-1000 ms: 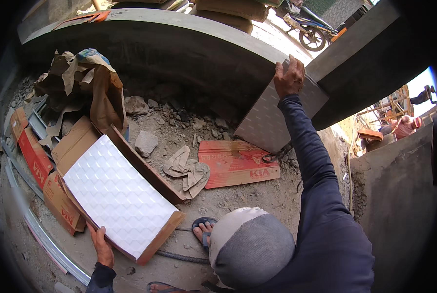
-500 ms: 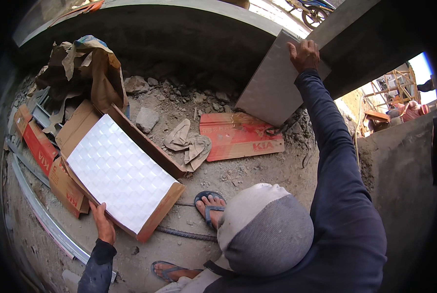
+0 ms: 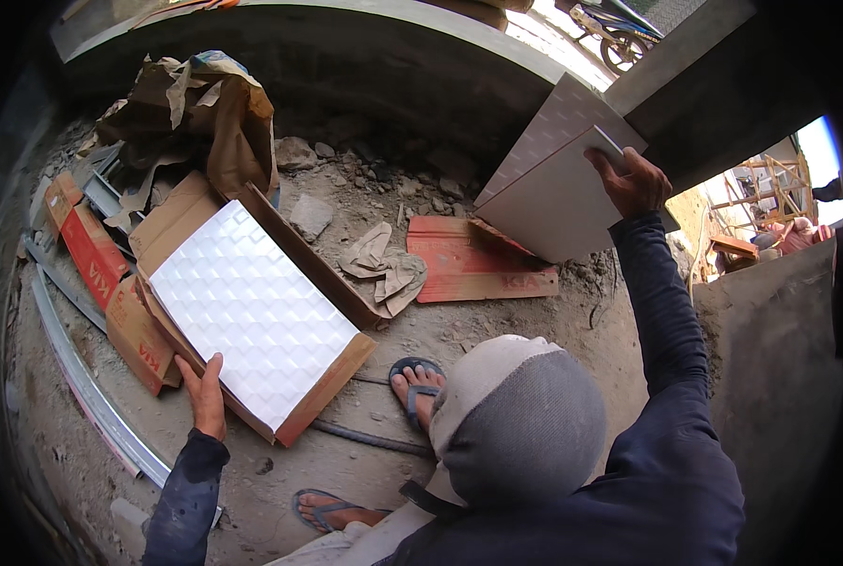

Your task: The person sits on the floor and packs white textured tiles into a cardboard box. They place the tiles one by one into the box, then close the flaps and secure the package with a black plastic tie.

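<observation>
My right hand (image 3: 632,179) is closed on the upper edge of a plain grey-faced tile (image 3: 558,203), thumb on the near face. This tile leans away from a second tile (image 3: 558,118) with a raised pattern, standing behind it by the low wall. The lower edge of the front tile is by a flat red cardboard piece (image 3: 450,269). At the left, my left hand (image 3: 205,401) touches the near side of an open carton (image 3: 332,391), fingers stretched and thumb apart. White tile with a raised wavy pattern (image 3: 252,307) lies face up in the carton.
Torn brown paper (image 3: 238,132), a crumpled paper scrap (image 3: 384,269) and rubble (image 3: 310,217) lie beyond the carton. Metal channels (image 3: 82,358) and red cardboard (image 3: 91,245) are at left. A rebar (image 3: 374,439) lies near my sandalled feet (image 3: 417,391). Concrete walls (image 3: 393,85) enclose the spot.
My right hand has tipped the front tile away from the one behind, uncovering its patterned face. My left hand stays at the carton's edge, with its thumb now spread. The whole view has shifted slightly.
</observation>
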Available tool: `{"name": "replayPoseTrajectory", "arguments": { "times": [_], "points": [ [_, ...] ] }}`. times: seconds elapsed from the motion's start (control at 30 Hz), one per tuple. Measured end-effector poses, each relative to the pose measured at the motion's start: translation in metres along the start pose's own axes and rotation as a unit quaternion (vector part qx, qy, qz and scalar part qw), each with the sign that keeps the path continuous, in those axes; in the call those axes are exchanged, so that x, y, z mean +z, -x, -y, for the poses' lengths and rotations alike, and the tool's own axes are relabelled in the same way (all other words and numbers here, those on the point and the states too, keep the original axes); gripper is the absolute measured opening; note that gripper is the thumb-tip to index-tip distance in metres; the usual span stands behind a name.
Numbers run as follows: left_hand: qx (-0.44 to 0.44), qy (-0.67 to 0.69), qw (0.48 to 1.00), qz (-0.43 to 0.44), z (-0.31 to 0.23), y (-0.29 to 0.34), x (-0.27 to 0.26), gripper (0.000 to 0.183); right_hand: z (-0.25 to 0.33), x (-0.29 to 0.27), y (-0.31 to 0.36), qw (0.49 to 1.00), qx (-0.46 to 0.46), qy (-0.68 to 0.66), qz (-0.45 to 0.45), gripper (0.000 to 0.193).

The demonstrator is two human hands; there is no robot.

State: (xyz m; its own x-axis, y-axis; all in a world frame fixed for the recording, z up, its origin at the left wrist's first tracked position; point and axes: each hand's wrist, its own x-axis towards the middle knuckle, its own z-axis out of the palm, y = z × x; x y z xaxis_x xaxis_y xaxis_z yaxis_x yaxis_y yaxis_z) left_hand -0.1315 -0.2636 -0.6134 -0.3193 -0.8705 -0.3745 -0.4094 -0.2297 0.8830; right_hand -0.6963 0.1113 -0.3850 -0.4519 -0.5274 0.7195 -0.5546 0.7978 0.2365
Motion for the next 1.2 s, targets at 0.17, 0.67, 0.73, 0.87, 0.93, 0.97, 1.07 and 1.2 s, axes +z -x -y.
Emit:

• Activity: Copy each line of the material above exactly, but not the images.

• Answer for the task:
-1000 ms: 
-500 ms: 
+0 ms: 

Your task: The person sits on the floor and packs white textured tiles into a cardboard box. They place the tiles one by one into the box, then close the flaps and secure the package with a black plastic tie.

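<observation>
My right hand (image 3: 632,179) is closed on the upper edge of a plain grey-faced tile (image 3: 558,203), thumb on the near face. This tile leans away from a second tile (image 3: 558,118) with a raised pattern, standing behind it by the low wall. The lower edge of the front tile is by a flat red cardboard piece (image 3: 450,269). At the left, my left hand (image 3: 205,401) touches the near side of an open carton (image 3: 332,391), fingers stretched and thumb apart. White tile with a raised wavy pattern (image 3: 252,307) lies face up in the carton.
Torn brown paper (image 3: 238,132), a crumpled paper scrap (image 3: 384,269) and rubble (image 3: 310,217) lie beyond the carton. Metal channels (image 3: 82,358) and red cardboard (image 3: 91,245) are at left. A rebar (image 3: 374,439) lies near my sandalled feet (image 3: 417,391). Concrete walls (image 3: 393,85) enclose the spot.
My right hand has tipped the front tile away from the one behind, uncovering its patterned face. My left hand stays at the carton's edge, with its thumb now spread. The whole view has shifted slightly.
</observation>
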Available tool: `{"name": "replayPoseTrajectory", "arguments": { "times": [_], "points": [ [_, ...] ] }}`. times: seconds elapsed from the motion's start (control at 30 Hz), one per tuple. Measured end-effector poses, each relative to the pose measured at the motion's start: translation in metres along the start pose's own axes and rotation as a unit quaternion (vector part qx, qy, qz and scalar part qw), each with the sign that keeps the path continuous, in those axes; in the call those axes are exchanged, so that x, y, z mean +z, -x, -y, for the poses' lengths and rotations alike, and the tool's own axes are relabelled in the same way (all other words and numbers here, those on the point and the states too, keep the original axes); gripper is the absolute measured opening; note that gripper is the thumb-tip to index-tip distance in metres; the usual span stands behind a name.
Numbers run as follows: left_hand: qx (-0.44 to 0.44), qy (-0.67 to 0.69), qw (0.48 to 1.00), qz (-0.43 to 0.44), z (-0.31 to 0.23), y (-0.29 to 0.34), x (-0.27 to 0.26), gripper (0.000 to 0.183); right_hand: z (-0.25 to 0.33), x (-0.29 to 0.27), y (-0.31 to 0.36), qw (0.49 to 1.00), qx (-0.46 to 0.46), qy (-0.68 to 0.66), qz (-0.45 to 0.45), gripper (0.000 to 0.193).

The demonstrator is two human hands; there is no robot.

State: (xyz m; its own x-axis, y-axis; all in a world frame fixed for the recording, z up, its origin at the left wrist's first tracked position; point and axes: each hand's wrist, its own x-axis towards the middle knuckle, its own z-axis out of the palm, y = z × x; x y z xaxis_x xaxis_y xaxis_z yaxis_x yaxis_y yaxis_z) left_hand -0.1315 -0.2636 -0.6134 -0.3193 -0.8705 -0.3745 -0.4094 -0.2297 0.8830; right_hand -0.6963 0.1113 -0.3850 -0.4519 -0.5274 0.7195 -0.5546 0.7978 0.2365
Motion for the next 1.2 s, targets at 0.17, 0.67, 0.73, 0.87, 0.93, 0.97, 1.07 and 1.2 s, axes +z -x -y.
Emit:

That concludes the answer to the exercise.